I’m a huge fan of Nanowrimo (for those of you who don’t know what it is, it’s National Novel Writing Month, it takes place every November and you’re expected to write a minimum of 50,000 words to win).  There aren’t any prizes, except for the satisfaction of a job well done and a badge you can print out and tape to your bedroom wall.

Well, like I said, I love Nanowrimo.  It’s kind of a first draft heaven.  THE VISITOR started out its life during 2009 Nanowrimo, and many revisions later it’s now slated for publication. 

So what happened this year?

Well, I tried.  I started working on my Nano project on November 1st.  Four thousand words in, I stopped.  I’ve been finishing up another work in progress, and I found it too difficult to juggle both at the same time.

Still, to convince myself that I accomplished something, I’ve posted the first couple of paras of my unedited, stream-of-consciousness, Nano 2010 document below.  And to those of you who finished-congratulations!  And for those of you (like myself) who bailed somewhere between the beginning and the end, there’s always December!

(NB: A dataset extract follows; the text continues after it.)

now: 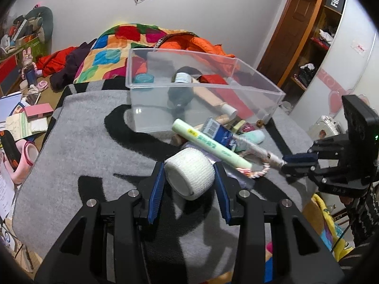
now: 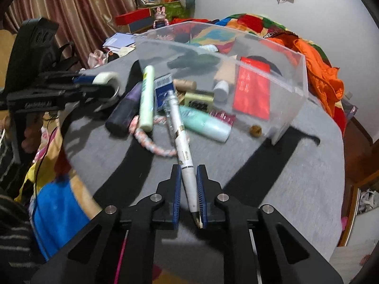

  “Mirrors suck.  I mean, do we really need confirmation of what we look like every day?  The dark hair that grew out frizzy, not straight, the way one cheek skewed higher than the other, the small eyes under a too-well-developed browbone?  Was it really necessary to see the shit that neither God nor plastic surgery could cure?  The proof that Proactiv didn’t work on everyone?  They had it better in the old days, when only the aristocracy had shiny reflective surfaces and the peasants had to make do with catching glimpses of themselves in a pewter soup tureen or a puddle.  Those surfaces at least allowed for distortion. 


            Shit.   I unfolded myself from the bench and stood up, hunching my shoulders so that I didn’t tower over little Mr. Mickford.  “I’m coming.”
            Mickford’s office was decorated in a style of some prior century where dark wood was the norm.  Dark paneled walls, dark desk and chairs with heavy carved legs and maroon velvet cushions.  I took my usual seat in the far corner and waited for Mickford to settle himself at the desk.  He shifted back and forth in his seat as if it were paining him, than locked his thick fingers over his little pot of a belly and said, “Mrs. Cole.””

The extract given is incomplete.